Living the Pandemic on the Front Lines & Lessons Learned From a Pre-Hospital Care Perspective.

No part of the healthcare system in NYC has been hit harder than the 911 system and the first responders who work in the pre-hospital setting. Chris Root @gueromedico and I talk about the experience, PPE, personal safety, cardiac arrest protocols, airway and how to stay sane during the COVID19 crisis. This one went a little long, but lots of great stuff here.

Summary Take Home Points

  • PPE is your first and most important line of defense. It works when utilized properly. N95 mask, face shield, gown, bouffant cap and double gloves.
  • Hypoxia alone cannot be a trigger to intubate. Many of these patients really need oxygen flow more than positive pressure. Nasal cannula or non-rebreather can temporize them until you can get them to a setting where treatments like high-flow nasal cannula or CPAP can be safely administered in a negative pressure environment.
  • Use a HEPA filter any time mechanical ventilation is being provided.
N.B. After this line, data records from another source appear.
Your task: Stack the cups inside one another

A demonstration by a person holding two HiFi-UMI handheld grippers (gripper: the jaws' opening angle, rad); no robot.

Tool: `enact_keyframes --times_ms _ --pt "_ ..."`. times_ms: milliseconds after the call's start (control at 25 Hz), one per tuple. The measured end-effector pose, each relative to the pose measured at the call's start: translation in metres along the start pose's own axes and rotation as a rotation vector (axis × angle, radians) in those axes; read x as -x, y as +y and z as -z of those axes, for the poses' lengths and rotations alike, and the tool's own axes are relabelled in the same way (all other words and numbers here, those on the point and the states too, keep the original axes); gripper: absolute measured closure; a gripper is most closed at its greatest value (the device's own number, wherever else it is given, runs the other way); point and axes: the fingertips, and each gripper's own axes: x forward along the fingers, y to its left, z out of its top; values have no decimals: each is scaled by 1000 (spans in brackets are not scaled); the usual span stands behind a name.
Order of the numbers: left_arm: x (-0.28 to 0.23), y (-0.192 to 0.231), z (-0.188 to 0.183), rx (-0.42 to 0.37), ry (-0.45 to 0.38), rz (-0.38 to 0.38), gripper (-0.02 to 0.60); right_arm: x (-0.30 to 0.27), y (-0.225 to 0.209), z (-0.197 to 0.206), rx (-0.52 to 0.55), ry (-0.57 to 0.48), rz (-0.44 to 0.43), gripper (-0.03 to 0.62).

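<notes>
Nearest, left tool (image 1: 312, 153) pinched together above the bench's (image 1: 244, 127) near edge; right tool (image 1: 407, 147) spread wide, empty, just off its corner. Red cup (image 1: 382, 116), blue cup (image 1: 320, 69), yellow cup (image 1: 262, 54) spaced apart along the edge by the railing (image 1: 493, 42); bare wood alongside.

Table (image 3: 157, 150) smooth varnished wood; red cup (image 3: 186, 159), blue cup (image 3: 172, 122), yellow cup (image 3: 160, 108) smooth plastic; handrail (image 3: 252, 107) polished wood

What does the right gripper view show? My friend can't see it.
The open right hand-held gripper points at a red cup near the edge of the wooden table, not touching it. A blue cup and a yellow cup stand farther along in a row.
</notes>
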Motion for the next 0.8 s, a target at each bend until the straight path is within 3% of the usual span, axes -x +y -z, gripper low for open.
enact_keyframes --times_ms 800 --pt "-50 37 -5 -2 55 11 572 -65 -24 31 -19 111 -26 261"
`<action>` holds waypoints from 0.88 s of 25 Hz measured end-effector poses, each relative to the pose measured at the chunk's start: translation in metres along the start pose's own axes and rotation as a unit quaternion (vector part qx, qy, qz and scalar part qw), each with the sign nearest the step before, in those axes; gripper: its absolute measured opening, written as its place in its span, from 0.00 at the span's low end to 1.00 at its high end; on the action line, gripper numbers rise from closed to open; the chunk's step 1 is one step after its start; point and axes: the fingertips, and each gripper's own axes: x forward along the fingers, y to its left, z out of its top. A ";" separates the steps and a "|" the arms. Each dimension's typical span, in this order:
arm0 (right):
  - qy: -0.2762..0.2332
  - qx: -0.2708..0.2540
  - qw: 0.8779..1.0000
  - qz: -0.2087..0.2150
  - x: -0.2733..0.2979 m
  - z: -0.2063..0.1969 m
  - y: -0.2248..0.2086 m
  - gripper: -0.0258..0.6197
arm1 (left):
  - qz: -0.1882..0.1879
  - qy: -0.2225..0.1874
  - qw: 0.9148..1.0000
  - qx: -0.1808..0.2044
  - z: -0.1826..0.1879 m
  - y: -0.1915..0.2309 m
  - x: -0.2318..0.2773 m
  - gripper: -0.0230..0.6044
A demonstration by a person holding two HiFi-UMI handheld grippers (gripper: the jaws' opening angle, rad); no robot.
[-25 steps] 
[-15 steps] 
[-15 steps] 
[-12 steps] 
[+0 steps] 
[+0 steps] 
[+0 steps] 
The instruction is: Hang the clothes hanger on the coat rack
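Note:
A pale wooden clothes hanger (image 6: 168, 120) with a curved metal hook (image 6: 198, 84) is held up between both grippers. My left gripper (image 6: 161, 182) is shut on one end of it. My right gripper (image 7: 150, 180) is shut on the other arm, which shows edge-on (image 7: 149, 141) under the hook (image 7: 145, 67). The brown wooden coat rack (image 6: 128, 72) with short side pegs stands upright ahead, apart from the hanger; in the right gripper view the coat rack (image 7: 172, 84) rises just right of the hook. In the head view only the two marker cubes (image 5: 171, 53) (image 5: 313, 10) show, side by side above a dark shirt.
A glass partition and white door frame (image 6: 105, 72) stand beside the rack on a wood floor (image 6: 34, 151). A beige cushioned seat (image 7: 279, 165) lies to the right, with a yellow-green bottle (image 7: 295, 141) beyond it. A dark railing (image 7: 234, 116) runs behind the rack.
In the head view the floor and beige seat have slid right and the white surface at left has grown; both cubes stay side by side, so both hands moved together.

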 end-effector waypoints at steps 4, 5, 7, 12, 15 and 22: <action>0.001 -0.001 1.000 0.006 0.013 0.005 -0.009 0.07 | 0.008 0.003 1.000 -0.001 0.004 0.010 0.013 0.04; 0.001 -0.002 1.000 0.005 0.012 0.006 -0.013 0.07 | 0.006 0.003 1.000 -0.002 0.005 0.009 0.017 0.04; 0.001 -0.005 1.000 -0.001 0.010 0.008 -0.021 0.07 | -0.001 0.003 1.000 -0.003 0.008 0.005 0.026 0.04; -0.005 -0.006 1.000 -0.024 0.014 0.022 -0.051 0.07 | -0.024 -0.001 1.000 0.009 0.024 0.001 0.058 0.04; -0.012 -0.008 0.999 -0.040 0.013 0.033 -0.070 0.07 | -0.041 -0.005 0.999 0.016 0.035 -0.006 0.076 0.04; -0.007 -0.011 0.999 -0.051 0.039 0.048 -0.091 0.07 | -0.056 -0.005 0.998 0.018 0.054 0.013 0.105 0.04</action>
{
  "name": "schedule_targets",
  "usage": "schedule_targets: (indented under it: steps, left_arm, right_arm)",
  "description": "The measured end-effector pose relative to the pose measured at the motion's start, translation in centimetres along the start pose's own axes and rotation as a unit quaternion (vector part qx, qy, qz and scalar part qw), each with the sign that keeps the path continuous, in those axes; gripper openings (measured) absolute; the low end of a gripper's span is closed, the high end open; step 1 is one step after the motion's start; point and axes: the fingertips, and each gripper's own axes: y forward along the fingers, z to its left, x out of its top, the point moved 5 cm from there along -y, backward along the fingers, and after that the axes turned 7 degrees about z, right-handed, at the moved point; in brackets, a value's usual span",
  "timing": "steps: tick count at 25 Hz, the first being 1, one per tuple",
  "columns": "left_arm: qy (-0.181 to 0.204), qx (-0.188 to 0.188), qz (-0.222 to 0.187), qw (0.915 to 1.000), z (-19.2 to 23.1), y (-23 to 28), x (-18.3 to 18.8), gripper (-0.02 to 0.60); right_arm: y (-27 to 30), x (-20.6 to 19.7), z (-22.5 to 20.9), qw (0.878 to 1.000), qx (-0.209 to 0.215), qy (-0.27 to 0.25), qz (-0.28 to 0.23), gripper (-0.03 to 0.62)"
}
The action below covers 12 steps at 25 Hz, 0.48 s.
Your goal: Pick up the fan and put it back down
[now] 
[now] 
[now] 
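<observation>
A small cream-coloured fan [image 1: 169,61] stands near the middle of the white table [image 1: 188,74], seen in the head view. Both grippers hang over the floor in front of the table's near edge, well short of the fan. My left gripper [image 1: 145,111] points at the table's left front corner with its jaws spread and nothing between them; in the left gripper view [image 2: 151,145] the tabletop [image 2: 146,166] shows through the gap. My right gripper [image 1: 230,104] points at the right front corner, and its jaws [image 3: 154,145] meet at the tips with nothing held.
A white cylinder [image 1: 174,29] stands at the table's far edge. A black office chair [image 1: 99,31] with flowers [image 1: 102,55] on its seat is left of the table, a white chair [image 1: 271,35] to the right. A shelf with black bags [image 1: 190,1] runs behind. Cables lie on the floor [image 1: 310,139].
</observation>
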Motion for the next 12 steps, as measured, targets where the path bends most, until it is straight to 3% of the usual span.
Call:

If you takeover care and the first responding unit is providing ventilations without a HEPA filter, attach one to the BVM before continuing with the resuscitation.
  • Early airway management in a COVID cardiac arrest. This is an issue of provider safety. Intubation or placement of a supraglottic device with a HEPA filter attached will mitigate the biggest source of aerosols and droplets during the resuscitation.
  • We can’t maintain social distancing from our partners on the ambulance. Wear a mask at all times while on duty, wipe down surfaces in the cab regularly, step out of the cab to eat or drink, Purell constantly.
  • Working EMS during a pandemic is traumatic. It’s important to be able to vent to people who get what you’re going through. Reach out to your colleagues and avail yourself of any peer support available through your organization.